Vice President Veronica Abad complained Tuesday that President Daniel Noboa was posting her to Tel Aviv to help seek Middle East peace -- apparently on a permanent basis.
"We can't bury our head in the sand. The president wants me far from here," Abad told reporters in her office suite in Quito.
Ecuadoran media have reported rumors of a rupture between the two dating back to the campaign.
Abad said things really went south last week, when she was not invited to the celebratory luncheon Thursday in the presidential palace after the new administration was inaugurated, nor to join the cabinet on Sunday to have an official photo taken.
After being sworn in, Abad instead went to a local market and ate with vendors there, she said.
The strains may be over politics, and the ruling party's efforts to win support from other factions.

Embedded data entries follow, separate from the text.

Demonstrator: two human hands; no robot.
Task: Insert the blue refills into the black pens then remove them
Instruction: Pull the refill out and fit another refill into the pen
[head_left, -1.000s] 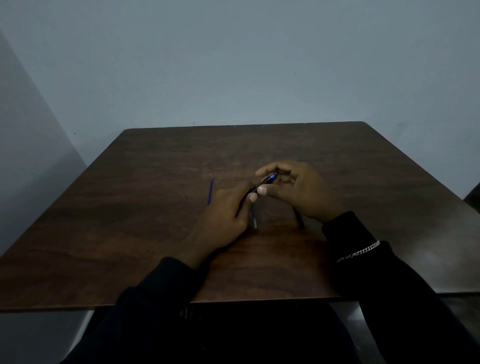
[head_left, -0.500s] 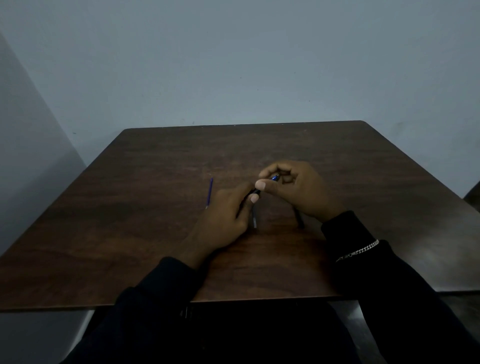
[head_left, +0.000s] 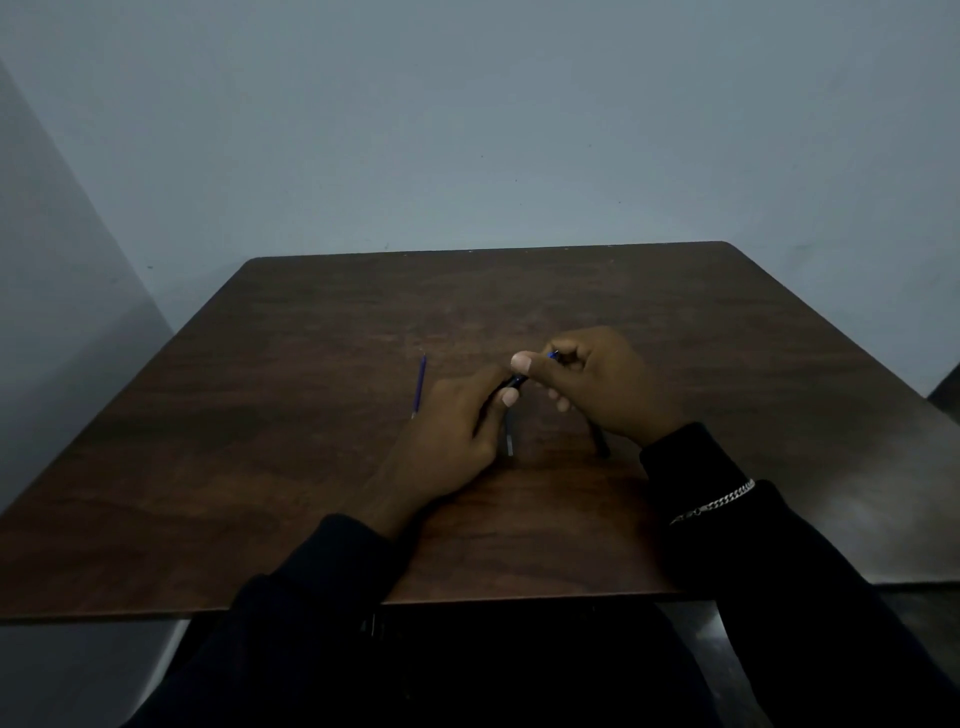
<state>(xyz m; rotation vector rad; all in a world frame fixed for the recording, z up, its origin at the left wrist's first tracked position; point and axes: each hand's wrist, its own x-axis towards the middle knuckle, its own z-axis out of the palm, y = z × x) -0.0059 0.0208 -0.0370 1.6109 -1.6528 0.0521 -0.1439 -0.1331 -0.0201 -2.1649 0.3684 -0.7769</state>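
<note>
My left hand (head_left: 457, 421) grips a black pen (head_left: 515, 383) near the middle of the wooden table (head_left: 260, 467), the barrel poking out past its thumb. My right hand (head_left: 608, 384) pinches a blue refill (head_left: 552, 355) whose lower part sits in the pen's open end; only a short blue stretch shows between the fingers. A second blue refill (head_left: 419, 385) lies loose on the table, just left of my left hand. Another black pen (head_left: 601, 445) lies partly hidden under my right wrist.
A slim dark-and-grey pen part (head_left: 509, 441) lies on the table between my hands. The table's near edge runs just in front of my forearms; a pale wall stands behind the far edge.
My right hand has shifted slightly right and up with the blue refill. The left hand, the loose refill and the pen under my wrist have stayed put.
</note>
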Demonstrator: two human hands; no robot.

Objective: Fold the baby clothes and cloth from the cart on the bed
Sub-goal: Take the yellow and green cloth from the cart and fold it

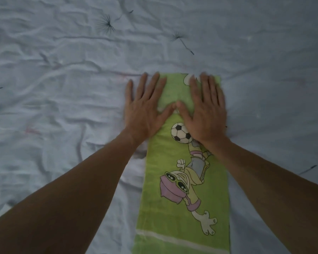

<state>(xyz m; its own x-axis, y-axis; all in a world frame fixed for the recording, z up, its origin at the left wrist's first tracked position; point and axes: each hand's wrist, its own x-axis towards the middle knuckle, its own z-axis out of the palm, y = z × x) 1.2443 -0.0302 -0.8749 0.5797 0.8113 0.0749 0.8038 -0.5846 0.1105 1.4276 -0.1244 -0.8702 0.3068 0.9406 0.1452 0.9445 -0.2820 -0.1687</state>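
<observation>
Near edge: green cloth (184, 202) lies on the bed (62, 74) as 1 long narrow strip running away from the person. Its near end leaves the frame at the bottom, so full length cannot be told. Cartoon figure and football print (181, 133) face up.

Further out: left hand (145, 110) and right hand (205, 110) lie flat, fingers straight and spread, thumb tips meeting. The 2 hands press the strip's far end and pinch nothing. The left hand lies partly on the cloth, partly on the bed.

Judgement: lengthwise folding looks done and smoothing is in hand. Cross folds are left. No baby clothes in view, so overall progress is unknown.

Containers: none in frame, no contents to log.

Beyond the hands: wrinkled pale bedding with dandelion-seed print (106, 24)
</observation>
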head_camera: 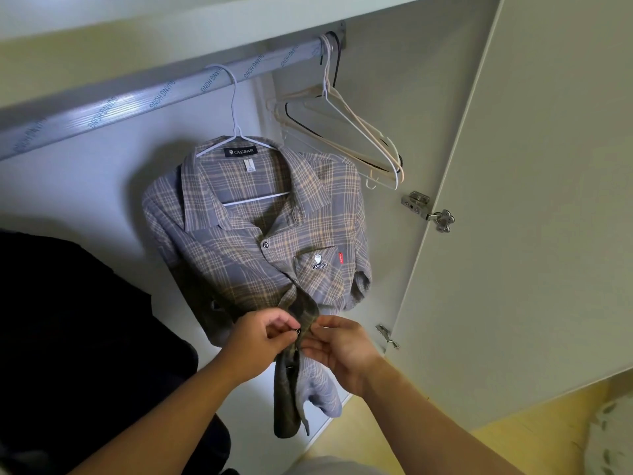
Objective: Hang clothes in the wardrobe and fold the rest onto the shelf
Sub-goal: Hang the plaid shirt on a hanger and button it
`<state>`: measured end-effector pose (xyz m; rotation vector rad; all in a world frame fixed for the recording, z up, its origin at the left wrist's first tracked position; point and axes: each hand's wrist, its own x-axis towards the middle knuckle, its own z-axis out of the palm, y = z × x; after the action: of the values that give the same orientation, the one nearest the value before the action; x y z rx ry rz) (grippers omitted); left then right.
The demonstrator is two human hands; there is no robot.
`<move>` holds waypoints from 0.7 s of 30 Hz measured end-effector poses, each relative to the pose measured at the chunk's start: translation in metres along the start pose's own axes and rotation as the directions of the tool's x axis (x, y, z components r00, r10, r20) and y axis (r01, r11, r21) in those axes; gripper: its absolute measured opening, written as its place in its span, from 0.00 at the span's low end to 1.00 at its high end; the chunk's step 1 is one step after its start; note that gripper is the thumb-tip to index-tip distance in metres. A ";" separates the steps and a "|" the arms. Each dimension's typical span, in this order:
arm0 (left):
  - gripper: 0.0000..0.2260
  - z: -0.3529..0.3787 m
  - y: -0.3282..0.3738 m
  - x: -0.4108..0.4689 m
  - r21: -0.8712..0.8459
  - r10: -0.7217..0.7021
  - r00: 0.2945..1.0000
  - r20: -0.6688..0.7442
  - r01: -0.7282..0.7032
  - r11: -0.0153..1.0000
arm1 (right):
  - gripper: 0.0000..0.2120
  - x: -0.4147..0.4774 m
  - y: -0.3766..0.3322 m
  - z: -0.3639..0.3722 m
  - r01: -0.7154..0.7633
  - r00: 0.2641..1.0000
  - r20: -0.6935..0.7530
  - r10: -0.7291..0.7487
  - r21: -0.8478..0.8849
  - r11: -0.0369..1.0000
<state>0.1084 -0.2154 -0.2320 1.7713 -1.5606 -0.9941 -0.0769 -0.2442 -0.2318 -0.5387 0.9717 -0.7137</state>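
A grey and tan plaid shirt (260, 234) hangs on a white hanger (236, 125) from the wardrobe rail (137, 101). Its upper buttons are closed. My left hand (263, 341) pinches the front placket at a button, low on the shirt. My right hand (342, 347) pinches the opposite edge of the placket right beside it. The shirt's lower part hangs loose beneath both hands.
Several bare hangers (356, 132) hang bunched at the rail's right end. The wardrobe door (513, 200) stands open on the right. Dark clothing (75, 337) fills the lower left. A shelf board (171, 15) runs above the rail.
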 end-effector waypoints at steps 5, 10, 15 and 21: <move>0.08 0.005 0.000 -0.001 -0.078 -0.074 0.996 -0.044 0.070 0.994 | 0.08 0.000 -0.001 0.002 0.003 1.000 0.016 -0.003 0.013 1.000; 0.03 0.007 0.005 -0.007 -0.285 -0.197 0.980 -0.036 0.179 0.942 | 0.09 0.001 -0.005 0.006 0.061 0.998 0.014 -0.060 -0.113 0.992; 0.05 0.009 0.012 -0.011 -0.506 -0.311 0.950 0.001 0.269 0.819 | 0.09 0.004 -0.001 0.007 0.168 0.985 0.025 -0.169 -0.328 0.929; 0.08 0.009 0.020 -0.011 -0.581 -0.351 0.932 0.092 0.337 0.741 | 0.09 0.006 0.003 0.008 0.234 0.953 0.017 -0.303 -0.677 0.698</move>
<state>0.0892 -0.2075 -0.2192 1.6157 -0.7658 -1.4412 -0.0665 -0.2459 -0.2332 -1.3267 1.2600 -0.6342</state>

The National Democratic Action (ADN) party, which brought Noboa to power, allied with the leftist Citizen Revolution movement of former president Rafael Correa (2007-2017), who lives in exile, and the rightist Social Christian Party in order to gain a majority in Congress.
A day after his inauguration, Noboa, who says he is of the center-left, decreed that Abad would have as her "only duty" to be a "collaborator for peace and safeguard against rising conflict between Israel and Palestine."
According to the presidential decree, this job is to be based in Ecuador's embassy in Tel Aviv.
Abad holds positions further to the political right than Noboa.
Abad did not say when she would travel to Israel -- but suggested that the monumental task dropped in her lap might be a tad ambitious.
"If the United States, with its political power and the millions that it has injected into the conflict to seek peace between Israel and Palestine, has not been successful, the task entrusted is a huge challenge," she said.
Ecuador's constitution says the vice president will take over for the president in cases of temporary or permanent absence. But beyond that, the veep is simply tasked with whatever the president assigns him or her.
Abad said she met Noboa two years ago, and he later invited her to join his presidential ticket.
Noboa, a 35-year-old millionaire heir, surged from outsider status in the first round presidential elections in August, then captured 52 percent of the vote in a runoff in October.
He will serve only 18 months, the remainder of the term of Guillermo Lasso, who called snap elections earlier this year to avoid impeachment.